## [ACTIVITY]
In the data below, locate each line with the word "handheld" and list it.

=== Section Start ===

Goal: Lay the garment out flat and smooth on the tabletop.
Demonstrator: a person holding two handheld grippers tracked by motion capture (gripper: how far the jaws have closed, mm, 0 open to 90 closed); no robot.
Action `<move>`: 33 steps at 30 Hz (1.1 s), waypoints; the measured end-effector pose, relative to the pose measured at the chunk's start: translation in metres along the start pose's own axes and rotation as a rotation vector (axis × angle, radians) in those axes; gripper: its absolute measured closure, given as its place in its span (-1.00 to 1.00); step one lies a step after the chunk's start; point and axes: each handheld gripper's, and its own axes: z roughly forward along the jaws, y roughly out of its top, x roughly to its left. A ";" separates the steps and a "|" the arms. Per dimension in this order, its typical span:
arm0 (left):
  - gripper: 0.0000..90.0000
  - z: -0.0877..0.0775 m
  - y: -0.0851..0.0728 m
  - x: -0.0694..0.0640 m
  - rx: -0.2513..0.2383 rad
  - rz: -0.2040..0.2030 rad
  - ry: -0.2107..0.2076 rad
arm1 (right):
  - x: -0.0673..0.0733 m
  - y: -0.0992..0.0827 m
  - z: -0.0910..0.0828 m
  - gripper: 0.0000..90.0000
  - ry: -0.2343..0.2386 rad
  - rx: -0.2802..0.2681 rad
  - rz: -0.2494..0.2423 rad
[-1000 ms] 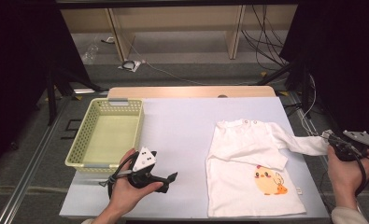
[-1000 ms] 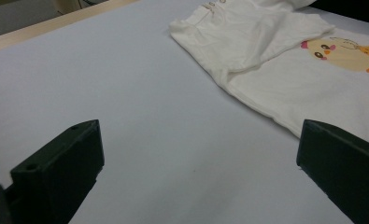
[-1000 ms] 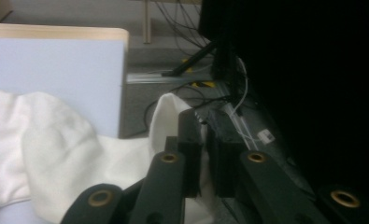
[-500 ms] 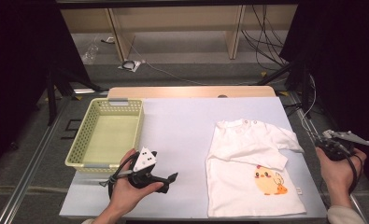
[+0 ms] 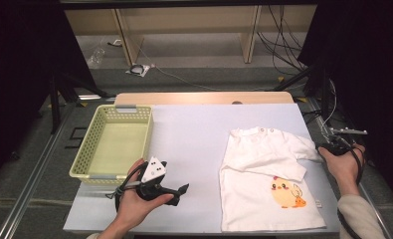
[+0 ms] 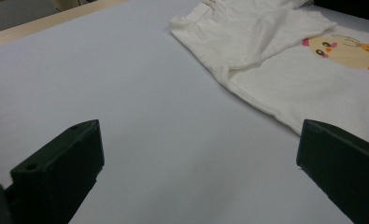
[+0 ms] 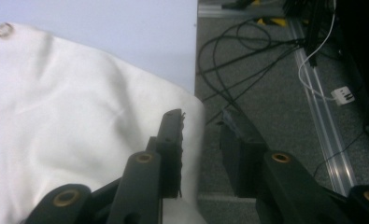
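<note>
Item: white child's T-shirt [image 5: 268, 184], chick print [image 5: 285, 193] on the front, small buttons at the neck. Lies flat on the right half of the white table [image 5: 194, 134], neck toward the far edge, hem near the front edge. One sleeve is folded in across the chest; the other sleeve [image 5: 308, 149] reaches toward the table's right edge.

Right gripper [image 5: 333, 148]: held in the person's right hand at the table's right edge, just beside the end of that sleeve. Its jaws have just been opening and stand a little apart. In the right gripper view the sleeve edge [image 7: 191, 121] lies under and beside the left-hand jaw; the gap between the two jaws shows the grey floor and cables [image 7: 247, 56], no cloth in it. The pads do not press on the shirt.

Left gripper [image 5: 176, 191]: held in the left hand near the table's front edge, left of the shirt and well apart from it, pointing toward it. Jaws wide apart, nothing between them; the left gripper view shows bare table ahead, with the shirt [image 6: 275, 51] beyond.

Also present: pale green plastic basket [image 5: 115, 144], on the table's left half, just behind the left hand.
</note>
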 end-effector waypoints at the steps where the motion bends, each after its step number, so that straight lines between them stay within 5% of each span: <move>1: -0.99 0.000 0.000 0.000 0.001 0.001 0.000 | 0.001 0.001 0.003 0.56 0.004 0.015 0.002; 6: -0.99 0.000 0.000 0.000 0.004 0.003 0.000 | 0.005 0.004 0.013 0.73 0.035 0.055 0.017; 13: -0.99 0.001 -0.001 -0.002 0.003 0.008 -0.008 | 0.007 0.003 0.013 0.99 0.008 0.067 0.008; 19: -0.99 0.003 -0.002 -0.003 0.009 0.006 -0.014 | 0.007 0.006 0.013 1.00 0.002 0.084 -0.008; 28: -0.99 0.003 -0.001 -0.002 0.008 0.006 -0.008 | 0.007 0.025 0.014 1.00 -0.037 0.001 0.000; 33: -0.99 0.002 -0.001 -0.001 -0.005 0.007 -0.005 | 0.004 0.022 0.018 1.00 -0.070 0.031 -0.017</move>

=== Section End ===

## [WRITTEN ANSWER]
Demonstrator: a person holding two handheld grippers tracked by motion capture (gripper: how far the jaws have closed, mm, 0 open to 90 closed); no robot.
Action `<move>`: 33 steps at 30 Hz (1.1 s), waypoints; the measured end-effector pose, relative to the pose measured at the chunk's start: translation in metres along the start pose's own axes and rotation as a rotation vector (axis × angle, radians) in those axes; gripper: its absolute measured closure, given as its place in its span (-1.00 to 1.00); step one lies a step after the chunk's start; point and axes: each handheld gripper's, and its own axes: z roughly forward along the jaws, y roughly out of its top, x roughly to its left. A ";" separates the steps and a "|" the arms. Per dimension in this order, its typical span:

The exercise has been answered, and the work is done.